A problem that Afghanistan and international governments have tried to eradicate for decades is only getting worse, and China is a big reason why.

Afghanistan released new data showing opium production is surging, information that dovetailed with a widely circulated 2016 United Nations Office on Drugs and Crime (UNODC) report that showed similar findings. The primary problem is a new strain of genetically modified seed that comes from China, which allows poppies to be grown year round. The so-called Chinese seeds began appearing in 2015, according to the UNODC, leading to a massive 43 percent surge in production last year.

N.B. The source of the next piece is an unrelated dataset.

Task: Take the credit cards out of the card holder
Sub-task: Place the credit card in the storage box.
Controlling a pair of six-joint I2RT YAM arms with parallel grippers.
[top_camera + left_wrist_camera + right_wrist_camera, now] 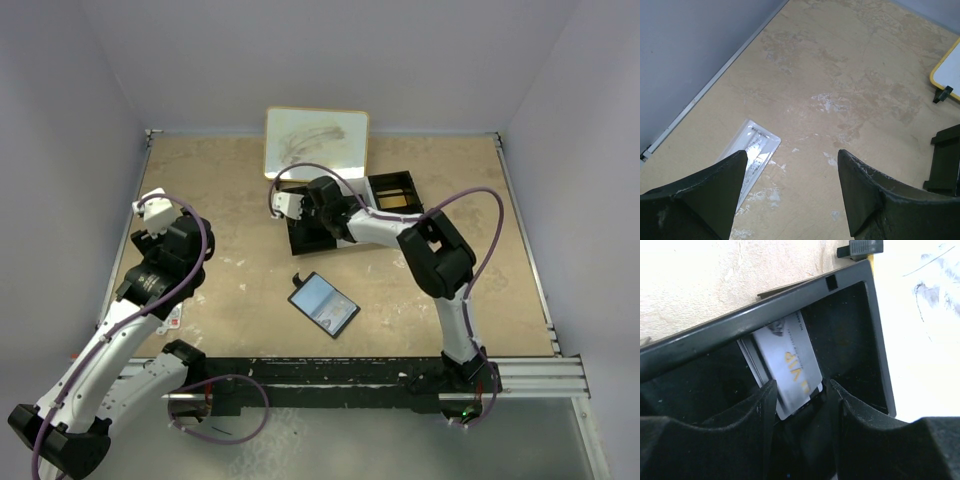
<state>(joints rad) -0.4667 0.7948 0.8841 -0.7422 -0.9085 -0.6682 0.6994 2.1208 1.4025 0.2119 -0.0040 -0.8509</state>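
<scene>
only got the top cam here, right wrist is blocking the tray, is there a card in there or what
Observer: Yes. The right wrist view shows a grey card lettered VIP lying in a tray compartment, on top of other cards.
Operator: is the right gripper holding it
Observer: It doesn't look so. The right gripper has its fingers apart on either side of the card's near end, with a gap showing at one side.
Operator: and the left one
Observer: The left gripper is open above the table and holds nothing. A flat white packet lies by one finger.
</scene>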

According to separate data from the Institute for War and Peace Reporting, the growth cycle of opium in Afghanistan is now around two months, when it used to take three times as long to grow the crop and process it into heroin.

“We are aware of the new seed in town,” Afghan government spokesperson Javid Faisal told CNBC in an interview. The war-torn country is working to gather more information about the new opium seed, and the government is in “search to find ways to avoid its traffic,” Faisal added.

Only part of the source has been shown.